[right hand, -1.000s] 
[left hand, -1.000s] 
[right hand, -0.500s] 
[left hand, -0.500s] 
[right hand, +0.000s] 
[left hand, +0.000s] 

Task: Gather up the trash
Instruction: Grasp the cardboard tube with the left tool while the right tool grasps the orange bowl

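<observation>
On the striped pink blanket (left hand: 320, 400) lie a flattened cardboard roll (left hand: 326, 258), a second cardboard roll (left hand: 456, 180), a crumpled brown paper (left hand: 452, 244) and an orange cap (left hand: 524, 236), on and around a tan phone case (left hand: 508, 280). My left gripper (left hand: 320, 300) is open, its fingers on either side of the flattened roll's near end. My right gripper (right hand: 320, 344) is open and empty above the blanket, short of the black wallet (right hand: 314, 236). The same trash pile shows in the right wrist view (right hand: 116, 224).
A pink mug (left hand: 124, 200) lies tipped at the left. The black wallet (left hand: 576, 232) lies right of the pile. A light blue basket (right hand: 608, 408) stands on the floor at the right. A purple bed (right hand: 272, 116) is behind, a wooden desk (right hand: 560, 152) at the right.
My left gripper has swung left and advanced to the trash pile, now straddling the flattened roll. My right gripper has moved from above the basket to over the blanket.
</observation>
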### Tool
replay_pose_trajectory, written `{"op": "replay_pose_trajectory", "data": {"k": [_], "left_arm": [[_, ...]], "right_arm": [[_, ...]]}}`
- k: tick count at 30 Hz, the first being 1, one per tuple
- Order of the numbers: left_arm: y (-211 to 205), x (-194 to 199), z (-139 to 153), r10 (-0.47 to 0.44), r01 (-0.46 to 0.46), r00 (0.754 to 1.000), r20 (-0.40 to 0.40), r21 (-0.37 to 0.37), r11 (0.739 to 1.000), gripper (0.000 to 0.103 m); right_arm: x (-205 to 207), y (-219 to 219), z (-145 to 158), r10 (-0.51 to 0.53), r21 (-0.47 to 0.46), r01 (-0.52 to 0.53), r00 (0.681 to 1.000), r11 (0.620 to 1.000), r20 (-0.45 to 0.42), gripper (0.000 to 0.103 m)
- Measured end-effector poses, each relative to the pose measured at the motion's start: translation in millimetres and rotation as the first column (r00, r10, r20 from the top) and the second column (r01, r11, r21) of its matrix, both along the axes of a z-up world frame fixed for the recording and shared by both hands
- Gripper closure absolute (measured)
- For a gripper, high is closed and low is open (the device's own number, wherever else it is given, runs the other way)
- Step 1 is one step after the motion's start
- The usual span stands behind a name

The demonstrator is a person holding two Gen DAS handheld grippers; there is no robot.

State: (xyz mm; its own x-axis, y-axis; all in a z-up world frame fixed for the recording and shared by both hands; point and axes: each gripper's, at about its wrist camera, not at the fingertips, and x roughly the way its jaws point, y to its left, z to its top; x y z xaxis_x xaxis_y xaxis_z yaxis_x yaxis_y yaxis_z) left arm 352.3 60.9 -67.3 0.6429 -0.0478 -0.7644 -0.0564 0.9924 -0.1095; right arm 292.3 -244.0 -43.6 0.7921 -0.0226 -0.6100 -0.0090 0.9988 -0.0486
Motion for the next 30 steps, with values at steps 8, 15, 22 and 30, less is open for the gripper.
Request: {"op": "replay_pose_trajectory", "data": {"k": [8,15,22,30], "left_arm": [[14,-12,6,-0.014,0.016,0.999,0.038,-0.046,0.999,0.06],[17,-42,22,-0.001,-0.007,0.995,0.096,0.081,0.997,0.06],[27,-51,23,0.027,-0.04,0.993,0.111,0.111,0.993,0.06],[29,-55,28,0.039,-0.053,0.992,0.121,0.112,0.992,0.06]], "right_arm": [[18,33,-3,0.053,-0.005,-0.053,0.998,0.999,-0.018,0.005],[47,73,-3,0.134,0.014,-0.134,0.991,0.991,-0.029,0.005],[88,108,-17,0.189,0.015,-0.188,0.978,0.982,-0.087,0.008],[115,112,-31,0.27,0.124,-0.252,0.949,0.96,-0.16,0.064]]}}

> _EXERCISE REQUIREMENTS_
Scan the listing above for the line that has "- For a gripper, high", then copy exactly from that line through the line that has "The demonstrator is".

> _RESULT FOR THIS TASK_
- For a gripper, high is closed and low is open (the device's own number, wherever else it is given, runs the other way)
- Step 1 is one step after the motion's start
- The usual span stands behind a name

The demonstrator is a person holding two Gen DAS handheld grippers; there is no robot.

That finishes the exercise, with nothing more to add.